[Data in this exercise Boundary: Start]

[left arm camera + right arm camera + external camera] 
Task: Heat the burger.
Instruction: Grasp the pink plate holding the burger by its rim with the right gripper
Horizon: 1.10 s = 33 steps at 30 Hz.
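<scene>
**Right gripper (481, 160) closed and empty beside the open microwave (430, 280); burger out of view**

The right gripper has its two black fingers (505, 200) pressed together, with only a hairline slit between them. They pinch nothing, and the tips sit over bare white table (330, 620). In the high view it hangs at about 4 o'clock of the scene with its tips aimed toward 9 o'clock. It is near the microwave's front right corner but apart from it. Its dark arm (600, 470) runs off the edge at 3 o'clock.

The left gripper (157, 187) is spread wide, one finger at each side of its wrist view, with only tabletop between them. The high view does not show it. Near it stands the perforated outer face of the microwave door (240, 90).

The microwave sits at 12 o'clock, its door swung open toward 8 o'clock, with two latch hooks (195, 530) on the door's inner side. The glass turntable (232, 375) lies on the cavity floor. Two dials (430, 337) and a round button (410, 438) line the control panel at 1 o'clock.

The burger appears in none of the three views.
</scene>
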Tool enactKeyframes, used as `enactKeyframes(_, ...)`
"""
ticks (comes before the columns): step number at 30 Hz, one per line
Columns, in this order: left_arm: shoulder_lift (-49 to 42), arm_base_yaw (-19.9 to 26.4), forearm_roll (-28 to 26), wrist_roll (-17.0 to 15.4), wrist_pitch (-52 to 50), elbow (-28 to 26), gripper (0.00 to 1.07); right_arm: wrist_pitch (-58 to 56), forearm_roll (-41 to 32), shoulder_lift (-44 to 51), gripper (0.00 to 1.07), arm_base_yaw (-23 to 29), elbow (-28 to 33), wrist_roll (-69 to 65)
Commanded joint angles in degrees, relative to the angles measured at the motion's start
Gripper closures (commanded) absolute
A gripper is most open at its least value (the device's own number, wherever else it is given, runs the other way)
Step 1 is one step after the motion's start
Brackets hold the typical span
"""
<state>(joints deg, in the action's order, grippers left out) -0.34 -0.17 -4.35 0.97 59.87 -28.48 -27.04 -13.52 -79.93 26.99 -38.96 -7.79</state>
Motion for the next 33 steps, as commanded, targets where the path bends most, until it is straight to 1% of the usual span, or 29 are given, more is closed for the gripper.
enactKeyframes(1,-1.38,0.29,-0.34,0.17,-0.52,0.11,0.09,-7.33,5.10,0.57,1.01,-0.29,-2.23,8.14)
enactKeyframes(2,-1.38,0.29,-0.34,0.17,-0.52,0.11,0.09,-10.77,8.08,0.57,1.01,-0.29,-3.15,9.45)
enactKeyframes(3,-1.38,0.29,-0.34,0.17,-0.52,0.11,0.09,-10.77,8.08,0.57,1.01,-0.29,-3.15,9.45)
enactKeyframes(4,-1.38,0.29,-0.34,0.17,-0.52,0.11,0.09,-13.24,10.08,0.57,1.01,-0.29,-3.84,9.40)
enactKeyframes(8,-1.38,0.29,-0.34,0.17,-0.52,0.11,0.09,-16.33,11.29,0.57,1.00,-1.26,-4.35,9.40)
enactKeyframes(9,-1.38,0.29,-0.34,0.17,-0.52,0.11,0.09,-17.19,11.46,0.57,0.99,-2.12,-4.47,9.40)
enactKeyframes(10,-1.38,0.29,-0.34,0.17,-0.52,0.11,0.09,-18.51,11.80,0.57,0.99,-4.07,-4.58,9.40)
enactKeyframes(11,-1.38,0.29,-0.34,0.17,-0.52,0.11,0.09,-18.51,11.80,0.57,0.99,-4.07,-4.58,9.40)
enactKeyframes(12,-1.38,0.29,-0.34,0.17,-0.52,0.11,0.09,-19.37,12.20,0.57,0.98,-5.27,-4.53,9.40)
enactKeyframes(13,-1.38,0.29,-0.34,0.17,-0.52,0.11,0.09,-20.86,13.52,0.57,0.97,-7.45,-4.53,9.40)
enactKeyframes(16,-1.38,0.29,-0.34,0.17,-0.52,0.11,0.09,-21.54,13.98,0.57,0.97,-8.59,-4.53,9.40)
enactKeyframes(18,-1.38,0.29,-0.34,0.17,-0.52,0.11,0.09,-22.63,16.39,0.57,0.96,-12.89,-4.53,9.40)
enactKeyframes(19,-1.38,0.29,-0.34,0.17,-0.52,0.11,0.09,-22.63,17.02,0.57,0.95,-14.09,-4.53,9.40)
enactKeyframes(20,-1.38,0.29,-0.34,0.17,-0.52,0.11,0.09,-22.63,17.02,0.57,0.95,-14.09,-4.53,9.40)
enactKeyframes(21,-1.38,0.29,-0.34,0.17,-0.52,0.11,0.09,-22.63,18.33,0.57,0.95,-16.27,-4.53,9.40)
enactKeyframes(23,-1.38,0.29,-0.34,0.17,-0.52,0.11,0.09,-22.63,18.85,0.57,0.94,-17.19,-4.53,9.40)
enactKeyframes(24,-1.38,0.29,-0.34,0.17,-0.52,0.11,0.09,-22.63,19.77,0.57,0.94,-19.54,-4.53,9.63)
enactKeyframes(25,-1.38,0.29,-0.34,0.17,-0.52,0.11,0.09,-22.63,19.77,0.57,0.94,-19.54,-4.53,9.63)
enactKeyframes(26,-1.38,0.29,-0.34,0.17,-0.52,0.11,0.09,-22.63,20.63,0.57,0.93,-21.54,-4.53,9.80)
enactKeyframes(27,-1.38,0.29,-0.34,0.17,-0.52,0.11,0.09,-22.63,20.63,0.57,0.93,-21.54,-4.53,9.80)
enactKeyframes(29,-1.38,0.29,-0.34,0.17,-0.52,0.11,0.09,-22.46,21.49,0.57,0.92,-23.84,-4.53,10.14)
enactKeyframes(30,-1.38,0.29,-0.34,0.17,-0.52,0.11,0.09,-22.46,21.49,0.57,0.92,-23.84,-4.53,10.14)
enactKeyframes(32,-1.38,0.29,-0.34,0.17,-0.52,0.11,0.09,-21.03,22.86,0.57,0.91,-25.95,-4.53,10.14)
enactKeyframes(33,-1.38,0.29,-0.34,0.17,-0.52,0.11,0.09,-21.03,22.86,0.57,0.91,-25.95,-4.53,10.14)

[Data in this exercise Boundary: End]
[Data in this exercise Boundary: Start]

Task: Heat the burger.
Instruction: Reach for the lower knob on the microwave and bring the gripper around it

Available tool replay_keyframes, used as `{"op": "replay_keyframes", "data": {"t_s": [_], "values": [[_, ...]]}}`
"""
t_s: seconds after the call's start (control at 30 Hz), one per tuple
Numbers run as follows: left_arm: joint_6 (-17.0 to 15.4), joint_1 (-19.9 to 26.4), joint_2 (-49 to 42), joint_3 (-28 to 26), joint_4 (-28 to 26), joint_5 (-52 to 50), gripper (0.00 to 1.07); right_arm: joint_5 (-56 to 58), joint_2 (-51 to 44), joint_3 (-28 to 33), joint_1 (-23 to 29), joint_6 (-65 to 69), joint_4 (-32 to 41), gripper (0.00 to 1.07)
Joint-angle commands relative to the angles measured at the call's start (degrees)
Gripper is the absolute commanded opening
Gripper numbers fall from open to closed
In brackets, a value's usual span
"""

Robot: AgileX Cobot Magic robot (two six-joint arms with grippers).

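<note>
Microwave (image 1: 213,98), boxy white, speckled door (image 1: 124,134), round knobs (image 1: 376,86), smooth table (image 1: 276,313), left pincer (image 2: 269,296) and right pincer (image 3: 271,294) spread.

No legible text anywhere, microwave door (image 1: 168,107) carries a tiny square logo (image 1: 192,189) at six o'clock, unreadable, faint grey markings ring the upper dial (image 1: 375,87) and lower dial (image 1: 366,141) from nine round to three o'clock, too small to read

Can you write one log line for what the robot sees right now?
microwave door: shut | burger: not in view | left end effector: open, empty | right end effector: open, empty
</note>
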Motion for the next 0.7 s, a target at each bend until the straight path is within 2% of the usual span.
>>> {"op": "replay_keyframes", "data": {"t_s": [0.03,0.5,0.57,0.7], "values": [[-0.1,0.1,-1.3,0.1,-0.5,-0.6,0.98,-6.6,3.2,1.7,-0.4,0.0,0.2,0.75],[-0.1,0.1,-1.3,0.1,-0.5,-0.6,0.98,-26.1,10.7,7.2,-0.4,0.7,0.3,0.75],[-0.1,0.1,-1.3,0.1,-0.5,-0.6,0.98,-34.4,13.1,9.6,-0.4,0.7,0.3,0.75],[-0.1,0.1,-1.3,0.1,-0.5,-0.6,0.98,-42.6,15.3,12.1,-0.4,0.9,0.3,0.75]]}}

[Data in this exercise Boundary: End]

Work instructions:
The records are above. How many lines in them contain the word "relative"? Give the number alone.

Reply to the task:
2